Senate debates
Tuesday, 31 August 2021
Questions without Notice: Take Note of Answers
Covid-19
3:07 pm
Matthew Canavan (Queensland, Liberal National Party) Share this | Hansard source
What we have just seen from the deputy leader of the opposition in this place shows exactly why the Labor Party lack the credentials to lead this country. The panicked pantomime that we just saw from Senator Keneally is exactly what the Australian people do not want now, at a time of difficulty and crisis. This is a very difficult time for our country. It's a very difficult time for the world, to be tackling a pandemic. But what people want in a pandemic is not panic; they want calm. What people need during a pandemic is not gross exaggeration; they want us to be steely and stoic, deal with the situation and come up with solutions.
Senator Keneally and the other Labor senators today quoted from the New South Wales government extensively in their questions, but they failed to quote the Premier on the very topic that Senator Keneally just spent her time talking about. Senator Keneally is in this place spreading panic through our land, suggesting that somehow our hospitals may within hours or within days be completely overcrowded and have no ability to take people. That is completely untrue, and, if she were seriously looking at the statements from the New South Wales government, she would know it is untrue. But she has been cherrypicking her statements for political interest, rather than providing the professional, calm leadership that is required at a time like this.

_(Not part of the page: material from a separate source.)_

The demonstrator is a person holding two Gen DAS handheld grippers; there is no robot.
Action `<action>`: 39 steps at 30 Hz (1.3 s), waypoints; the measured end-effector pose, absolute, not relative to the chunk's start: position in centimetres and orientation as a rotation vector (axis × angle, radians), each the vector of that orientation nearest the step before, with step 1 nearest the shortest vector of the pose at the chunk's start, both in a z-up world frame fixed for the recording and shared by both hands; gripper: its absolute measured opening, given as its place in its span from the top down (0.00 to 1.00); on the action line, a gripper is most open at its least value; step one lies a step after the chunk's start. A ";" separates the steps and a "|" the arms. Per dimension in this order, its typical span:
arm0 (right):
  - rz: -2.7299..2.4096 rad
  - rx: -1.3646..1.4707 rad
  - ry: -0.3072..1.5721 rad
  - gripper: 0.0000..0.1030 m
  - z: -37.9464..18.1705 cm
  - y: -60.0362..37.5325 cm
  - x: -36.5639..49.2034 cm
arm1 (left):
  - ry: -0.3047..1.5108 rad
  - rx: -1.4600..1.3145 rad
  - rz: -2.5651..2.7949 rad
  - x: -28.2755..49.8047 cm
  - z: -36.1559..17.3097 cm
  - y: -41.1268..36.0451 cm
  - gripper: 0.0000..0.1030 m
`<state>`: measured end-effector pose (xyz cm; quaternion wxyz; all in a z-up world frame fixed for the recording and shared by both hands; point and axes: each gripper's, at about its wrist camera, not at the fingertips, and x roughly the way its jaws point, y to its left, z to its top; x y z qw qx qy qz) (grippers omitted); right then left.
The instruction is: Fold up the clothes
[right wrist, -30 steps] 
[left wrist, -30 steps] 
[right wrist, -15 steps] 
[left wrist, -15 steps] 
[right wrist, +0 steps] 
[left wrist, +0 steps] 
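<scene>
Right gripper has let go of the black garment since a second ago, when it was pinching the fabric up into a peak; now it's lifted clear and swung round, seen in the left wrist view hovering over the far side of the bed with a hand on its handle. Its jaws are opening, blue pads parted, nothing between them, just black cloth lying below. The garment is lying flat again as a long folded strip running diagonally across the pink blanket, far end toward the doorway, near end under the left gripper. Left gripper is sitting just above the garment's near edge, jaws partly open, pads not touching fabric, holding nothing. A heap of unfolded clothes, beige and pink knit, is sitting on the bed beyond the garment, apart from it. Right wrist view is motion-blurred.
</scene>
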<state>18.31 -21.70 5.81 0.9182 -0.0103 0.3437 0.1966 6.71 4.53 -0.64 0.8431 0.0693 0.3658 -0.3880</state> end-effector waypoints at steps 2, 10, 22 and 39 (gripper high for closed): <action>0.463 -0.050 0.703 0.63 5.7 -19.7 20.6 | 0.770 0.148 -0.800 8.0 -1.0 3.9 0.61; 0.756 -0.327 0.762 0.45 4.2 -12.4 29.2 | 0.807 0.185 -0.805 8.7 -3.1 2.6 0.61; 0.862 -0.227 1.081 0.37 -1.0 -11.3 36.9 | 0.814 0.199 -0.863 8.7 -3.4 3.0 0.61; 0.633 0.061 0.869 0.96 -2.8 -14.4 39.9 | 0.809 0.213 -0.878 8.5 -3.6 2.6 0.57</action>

The Premier of New South Wales, Premier Berejiklian, was quoted just the other day—this was an article from just four days ago—as saying:
We have been ready for additional ICU patients for a long time … We have always had those contingency plans, but what is confronting for us is when you have a network that has great staff, is seeing more patients, it does stretch things and it does mean things are done differently.
That's exactly what the Australian people need: calm leadership, saying, 'We will respond to this. We will tackle it.' I don't know if Senator Keneally has spoken to her own local health authorities. I've been in constant contact with mine in Central Queensland since the start of this pandemic, and I know that they expanded their ICU capabilities very early on. They've always had plans in place to do that. In fact, there was a detailed paper published in The Medical Journal of Australia last year which showed the ability of our great health system, our fantastic health system, to respond. In that paper, a variety of professionals went across the country, and I believe they spoke to 191 ICU units across Australia. At the start of the pandemic, we had 2,378 intensive care beds. What this study found was that, very quickly, we could add another 4,258 intensive care beds if required, because we have a great health system full of great health professionals. I think Senator Keneally does our health professionals a great disservice when she seems to question their ability to respond. I have great faith in them.

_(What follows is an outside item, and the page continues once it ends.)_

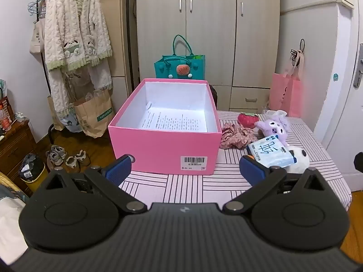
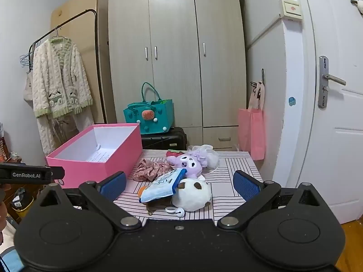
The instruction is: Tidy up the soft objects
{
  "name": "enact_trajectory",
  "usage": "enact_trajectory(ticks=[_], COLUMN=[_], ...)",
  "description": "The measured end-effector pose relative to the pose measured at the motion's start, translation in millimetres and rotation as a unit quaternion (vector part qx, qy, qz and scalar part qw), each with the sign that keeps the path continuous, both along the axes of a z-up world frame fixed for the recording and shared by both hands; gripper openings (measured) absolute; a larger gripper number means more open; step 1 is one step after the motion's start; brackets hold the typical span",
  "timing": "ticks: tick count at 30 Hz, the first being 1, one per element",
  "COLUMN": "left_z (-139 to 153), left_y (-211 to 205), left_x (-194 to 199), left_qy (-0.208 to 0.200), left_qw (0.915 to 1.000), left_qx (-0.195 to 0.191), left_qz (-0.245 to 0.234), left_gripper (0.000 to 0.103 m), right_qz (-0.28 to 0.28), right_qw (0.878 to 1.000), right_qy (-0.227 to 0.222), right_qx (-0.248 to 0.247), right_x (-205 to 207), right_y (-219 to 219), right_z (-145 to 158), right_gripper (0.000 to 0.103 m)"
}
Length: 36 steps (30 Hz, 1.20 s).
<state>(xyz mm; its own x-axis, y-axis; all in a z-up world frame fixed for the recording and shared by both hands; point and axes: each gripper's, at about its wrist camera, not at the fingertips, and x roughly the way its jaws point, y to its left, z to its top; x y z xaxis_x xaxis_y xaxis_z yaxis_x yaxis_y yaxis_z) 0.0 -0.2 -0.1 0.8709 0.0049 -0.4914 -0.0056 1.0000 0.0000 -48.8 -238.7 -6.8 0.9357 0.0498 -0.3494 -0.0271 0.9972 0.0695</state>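
Observation:
An open pink box (image 1: 163,147) (image 2: 95,156) with a printed sheet inside stands on the striped table (image 1: 186,185) (image 2: 236,176). To its right lie a floral cloth (image 1: 236,136) (image 2: 152,168), a red strawberry plush (image 1: 247,119) (image 2: 174,153), a purple plush (image 1: 274,127) (image 2: 188,162), a blue-white tissue pack (image 1: 270,151) (image 2: 163,183) and a white plush (image 1: 297,161) (image 2: 192,195). My left gripper (image 1: 185,170) is open and empty in front of the box. My right gripper (image 2: 179,183) is open and empty, with the pack and white plush ahead between its fingers.
A teal felt bag (image 1: 180,65) (image 2: 149,115) sits on a black case (image 2: 163,139) behind the table. A pink bag (image 1: 285,95) (image 2: 251,133) hangs by the door (image 2: 335,104). A clothes rack with a robe (image 1: 74,34) and shoes (image 1: 65,156) is at the left.

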Motion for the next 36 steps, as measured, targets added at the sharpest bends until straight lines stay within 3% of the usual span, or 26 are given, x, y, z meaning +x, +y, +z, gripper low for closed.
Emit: enact_trajectory(ticks=[18, 36], left_z=[-13.4, -16.0], left_y=[-4.8, 5.4], left_x=[-0.3, -16.4], left_qy=[0.014, -0.012], left_qw=[0.9999, 0.9995], left_qx=[0.003, -0.005], left_qz=[-0.005, -0.028], left_gripper=[0.103, 0.102], right_qz=[-0.004, 0.005], right_qw=[1.000, 1.000], right_qy=[0.008, 0.013], right_qx=[-0.005, -0.018], right_x=[-4.6, -8.9], right_y=[0.7, 6.8], right_z=[-1.0, -12.6], right_gripper=[0.102, 0.102])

What we need to focus on now is coming up with the solutions to support our health professionals and support Australians in this pandemic, not unnecessarily panic everybody throughout the land and further contribute to the stress and strain that is on many Australians, especially those going through lockdown right now. We would, of course, all love to return to a place where we have zero COVID cases—it was wonderful; it was great—but we do live in the real world here, and it seems to me that Senator Keneally and her colleagues on the Labor side want to be the government of Disneyland, not the government of Australia. The only place where zero COVID cases will exist now is in a fantasy land, in a Disneyland. We are not going back to that state of affairs. That is the reality. In fact, even the Victorian Premier today recognised that when he said that he will look at easing restrictions even before Victoria gets back to zero cases. Apparently, in the next few days he will outline some steps where, even with positive cases, restrictions will be eased. That is a sensible approach.

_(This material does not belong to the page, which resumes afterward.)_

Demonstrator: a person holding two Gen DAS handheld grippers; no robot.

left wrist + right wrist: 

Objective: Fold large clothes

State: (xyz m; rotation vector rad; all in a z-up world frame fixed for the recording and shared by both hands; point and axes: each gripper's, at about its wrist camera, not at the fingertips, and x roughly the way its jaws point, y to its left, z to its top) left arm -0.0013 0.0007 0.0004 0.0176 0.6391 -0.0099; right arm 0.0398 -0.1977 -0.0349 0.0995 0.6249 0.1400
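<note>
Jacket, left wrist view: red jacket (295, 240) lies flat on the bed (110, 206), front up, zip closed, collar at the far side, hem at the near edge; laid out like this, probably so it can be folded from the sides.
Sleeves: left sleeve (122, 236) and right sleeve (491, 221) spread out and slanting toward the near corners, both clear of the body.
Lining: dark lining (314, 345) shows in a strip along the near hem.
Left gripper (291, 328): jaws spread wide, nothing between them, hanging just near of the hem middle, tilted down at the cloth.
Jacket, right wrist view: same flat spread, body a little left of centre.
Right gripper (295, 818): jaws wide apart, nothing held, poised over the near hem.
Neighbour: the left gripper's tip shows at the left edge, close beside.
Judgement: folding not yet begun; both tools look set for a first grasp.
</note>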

The Labor Party are playing catch-up. They are holding onto a fantasy that we can no longer deliver. What our job should be, as leaders, as people in this country in positions of authority, is to level with the Australian people and tell them the truth, not spread panic and fairytales that will never be able to be implemented. This government, along with the state and territory governments, is responding professionally to this crisis. We need to have a map out of this so we can let people out of their homes, let people get back to work, and deal with this pandemic in the best way we can, with the wonderful health system we have in this nation.